In his RNZ interview, the PM was also asked, somewhat disingenuously, if he was concerned about the tenor of the campaign so far. Imagine how newsworthy it would’ve been if he’d replied that, yes, he was troubled, and that everyone should mellow a bit and play nicely.
Of course, Hipkins was never going to agree with the premise of the question. As an experienced campaigner, both as a parliamentarian and student leader, he knows all about the inevitable rough-and-tumble. So he simply noted that it would be a “robust” campaign.
Elections are bruising, high-stakes contests. In addition to promoting their own policies, parties and candidates look to denigrate those of their rivals, and to expose inconsistencies and weaknesses.
Going negative can be a risky strategy, but it has long been part of the mix.
Parties and candidates do it because it can help to win votes, and it’s a good way to rally the troops.
There has been a swag of academic research on negative campaigning. One thing that it shows is that parties will put the boot in if, in their assessment, they can score political points without alienating potential voters.
In other words, they ask themselves whether the supposed benefits of going negative outweigh the risk of voters being turned off.
If an attack strikes a chord with what voters are already thinking, it can be very effective. If it doesn’t, you might cop some flak.
There have been instances when going negative is something on which the campaign turns, to the attacker’s benefit.
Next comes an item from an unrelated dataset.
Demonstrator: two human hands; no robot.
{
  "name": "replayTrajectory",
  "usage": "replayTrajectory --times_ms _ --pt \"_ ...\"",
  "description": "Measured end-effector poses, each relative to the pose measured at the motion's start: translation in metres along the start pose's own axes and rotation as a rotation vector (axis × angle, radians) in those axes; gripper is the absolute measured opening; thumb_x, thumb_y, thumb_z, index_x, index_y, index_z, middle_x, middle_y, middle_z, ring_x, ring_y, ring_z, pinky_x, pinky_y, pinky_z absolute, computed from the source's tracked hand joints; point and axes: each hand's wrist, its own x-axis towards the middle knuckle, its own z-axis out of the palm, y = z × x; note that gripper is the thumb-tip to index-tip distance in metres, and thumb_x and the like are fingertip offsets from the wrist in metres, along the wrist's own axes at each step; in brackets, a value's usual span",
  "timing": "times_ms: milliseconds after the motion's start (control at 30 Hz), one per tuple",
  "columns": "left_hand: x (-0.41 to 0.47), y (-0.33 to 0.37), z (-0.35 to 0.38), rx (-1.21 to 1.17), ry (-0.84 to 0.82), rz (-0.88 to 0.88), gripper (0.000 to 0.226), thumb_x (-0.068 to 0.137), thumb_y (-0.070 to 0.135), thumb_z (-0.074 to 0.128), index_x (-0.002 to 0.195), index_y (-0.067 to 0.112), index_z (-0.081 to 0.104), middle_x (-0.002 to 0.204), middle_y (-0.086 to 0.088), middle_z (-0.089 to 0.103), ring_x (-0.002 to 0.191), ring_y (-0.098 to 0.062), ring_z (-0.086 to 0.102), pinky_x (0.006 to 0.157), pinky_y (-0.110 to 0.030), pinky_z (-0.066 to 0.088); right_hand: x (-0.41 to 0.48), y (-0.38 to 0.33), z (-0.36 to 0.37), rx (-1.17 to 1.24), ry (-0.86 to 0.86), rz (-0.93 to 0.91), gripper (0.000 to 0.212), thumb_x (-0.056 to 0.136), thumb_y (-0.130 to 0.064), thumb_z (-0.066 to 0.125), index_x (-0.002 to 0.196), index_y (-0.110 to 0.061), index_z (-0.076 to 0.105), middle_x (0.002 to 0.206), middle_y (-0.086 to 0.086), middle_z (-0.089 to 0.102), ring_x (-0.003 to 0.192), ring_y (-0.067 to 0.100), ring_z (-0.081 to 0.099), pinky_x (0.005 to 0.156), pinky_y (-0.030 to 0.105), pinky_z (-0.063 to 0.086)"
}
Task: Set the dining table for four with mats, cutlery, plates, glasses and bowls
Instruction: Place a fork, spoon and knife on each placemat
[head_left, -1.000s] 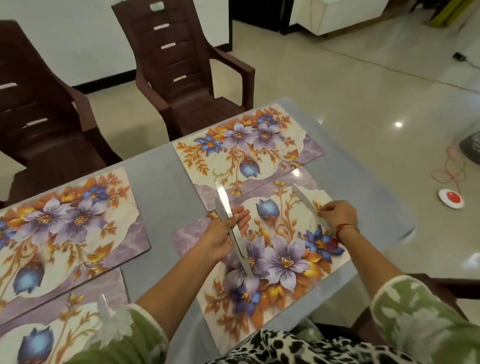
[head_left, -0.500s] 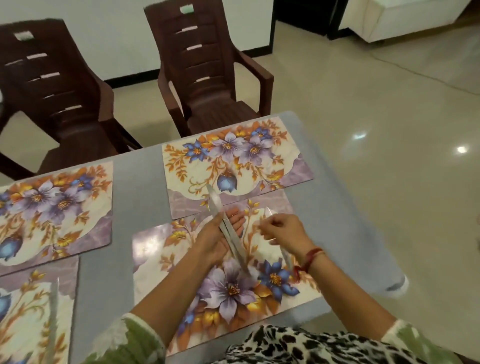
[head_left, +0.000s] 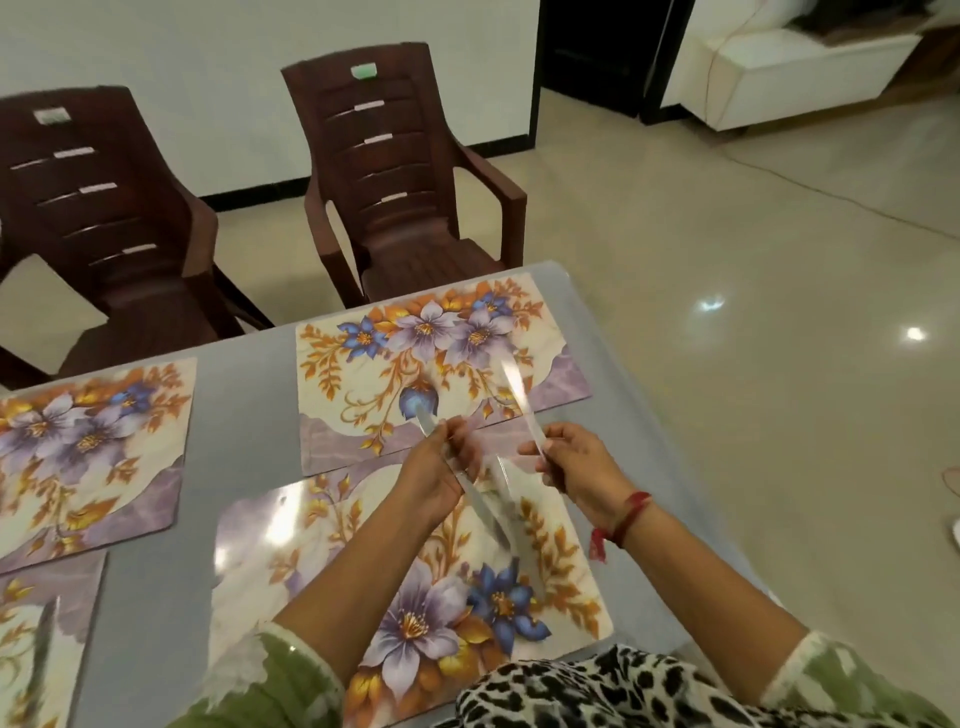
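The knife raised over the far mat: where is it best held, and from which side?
By its near end, from the right, as the right hand pinches it. The knife is long and thin, pointing away over the far mat, so an end grip probably leaves its length free to lay flat. The left hand, holding other cutlery, crowds the left side.
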Motion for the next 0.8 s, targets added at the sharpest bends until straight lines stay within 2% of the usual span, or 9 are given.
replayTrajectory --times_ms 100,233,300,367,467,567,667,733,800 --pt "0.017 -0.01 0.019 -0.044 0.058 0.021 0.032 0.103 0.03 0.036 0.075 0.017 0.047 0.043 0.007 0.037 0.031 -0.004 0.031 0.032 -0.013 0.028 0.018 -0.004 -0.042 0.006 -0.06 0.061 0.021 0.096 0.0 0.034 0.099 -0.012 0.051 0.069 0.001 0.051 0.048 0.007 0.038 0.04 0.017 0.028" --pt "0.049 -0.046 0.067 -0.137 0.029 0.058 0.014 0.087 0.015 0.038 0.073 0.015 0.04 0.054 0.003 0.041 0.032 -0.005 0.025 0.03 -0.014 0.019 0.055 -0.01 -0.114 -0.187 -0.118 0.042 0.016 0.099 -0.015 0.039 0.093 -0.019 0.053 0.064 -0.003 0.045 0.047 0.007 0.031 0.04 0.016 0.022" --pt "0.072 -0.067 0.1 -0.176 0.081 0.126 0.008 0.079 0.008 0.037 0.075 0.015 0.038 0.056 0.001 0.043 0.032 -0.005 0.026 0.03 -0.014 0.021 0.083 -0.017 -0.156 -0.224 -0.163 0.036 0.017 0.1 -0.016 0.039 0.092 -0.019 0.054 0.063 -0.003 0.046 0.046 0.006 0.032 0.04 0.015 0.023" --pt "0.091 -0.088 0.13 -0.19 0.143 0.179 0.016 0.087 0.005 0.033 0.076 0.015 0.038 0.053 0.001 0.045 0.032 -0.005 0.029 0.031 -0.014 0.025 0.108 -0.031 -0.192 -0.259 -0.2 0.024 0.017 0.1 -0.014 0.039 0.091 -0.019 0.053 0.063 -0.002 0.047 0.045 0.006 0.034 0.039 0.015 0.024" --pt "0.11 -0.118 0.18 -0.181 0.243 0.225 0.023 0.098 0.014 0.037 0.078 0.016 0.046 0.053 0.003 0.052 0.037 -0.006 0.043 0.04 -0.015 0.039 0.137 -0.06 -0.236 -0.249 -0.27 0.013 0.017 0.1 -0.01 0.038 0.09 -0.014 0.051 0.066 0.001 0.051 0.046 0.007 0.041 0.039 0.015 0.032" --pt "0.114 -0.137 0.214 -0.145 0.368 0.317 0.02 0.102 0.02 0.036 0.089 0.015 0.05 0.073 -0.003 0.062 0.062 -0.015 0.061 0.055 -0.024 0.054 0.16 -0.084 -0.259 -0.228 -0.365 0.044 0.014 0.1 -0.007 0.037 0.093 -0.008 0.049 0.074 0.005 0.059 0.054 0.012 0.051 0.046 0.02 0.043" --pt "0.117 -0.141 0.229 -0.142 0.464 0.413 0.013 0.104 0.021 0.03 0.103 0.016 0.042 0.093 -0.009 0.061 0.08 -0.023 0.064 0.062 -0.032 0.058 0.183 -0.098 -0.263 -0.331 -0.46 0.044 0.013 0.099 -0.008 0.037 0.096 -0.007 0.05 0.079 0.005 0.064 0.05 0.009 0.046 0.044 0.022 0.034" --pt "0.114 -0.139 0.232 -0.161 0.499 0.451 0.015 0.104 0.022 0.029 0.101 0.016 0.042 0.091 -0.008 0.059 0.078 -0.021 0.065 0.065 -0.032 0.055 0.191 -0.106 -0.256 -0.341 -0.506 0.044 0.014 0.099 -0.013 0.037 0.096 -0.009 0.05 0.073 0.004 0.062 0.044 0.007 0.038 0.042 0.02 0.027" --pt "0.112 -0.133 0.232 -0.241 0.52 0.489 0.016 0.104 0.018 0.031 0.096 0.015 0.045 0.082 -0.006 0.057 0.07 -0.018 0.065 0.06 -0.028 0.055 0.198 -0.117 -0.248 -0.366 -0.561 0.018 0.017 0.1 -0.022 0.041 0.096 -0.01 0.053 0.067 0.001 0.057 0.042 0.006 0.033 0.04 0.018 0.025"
In 2017, for example, National’s then-Finance Minister Steven Joyce launched a mid-campaign attack on Labour’s economic policy, claiming there was an $11 billion “fiscal hole” in its planned spending. Almost every economist and financial commentator dismissed it as rubbish. Joyce’s numbers, they said, didn’t stack up.
But his cynical hit job had the desired effect. It dominated a news cycle and played to a perception that Labour is weak on the economy, so halting the party’s momentum at a time when “Jacindamania” was ascendant. By the time Joyce’s claim was discredited, Labour’s poll numbers were flattening.
Then again, the attack dog approach can sometimes backfire badly.
In 2008 Labour Party president Mike Williams travelled to Australia to trawl through court records related to a money transfer scheme that had landed people in jail in the 1990s. Williams’ mission was understood to have been a bid to smear John Key, who was then on the verge of becoming PM.
Williams came up empty-handed. Labour got a lashing in the media for stooping to desperate tactics, and from that point it got no closer to overhauling National’s lead.
Negative campaigning is such a time-honoured election-season drill that it always seems ludicrous when a politician, especially one from a major party, has the temerity to gripe about it.
Witness National’s deputy Nicola Willis a week ago, getting into a state of high dudgeon over the Megan Woods’ Handmaid’s Tale tweet. Facing the media, Willis let loose a string of rebukes, labelling it “government in the gutter” and irresponsible, and accusing Woods of “baseless scaremongering”.
Yet National is as practised as anyone at playing the man.
Surely they haven’t forgotten Nicky Hager’s Dirty Politics investigation from 2014.
Based on thousands of hacked emails, it lifted the lid on the “covert attack machine run by the National Party and its allies” during John Key’s prime ministership, and linked his office to a process that saw material from the SIS handed to right-wing blogger Cameron Slater for the sole purpose of embarrassing then Labour leader Phil Goff.
That is the thing with negative campaigning. There’s a tendency for too much of the pot calling the kettle black.
Both the major parties, in particular, will occasionally cross the line, but spare us the caterwauling about dirty politics every time it happens.
Election campaigns won’t always be seemly affairs.
- Mike Munro is a former chief of staff for Jacinda Ardern and was chief press secretary for Helen Clark.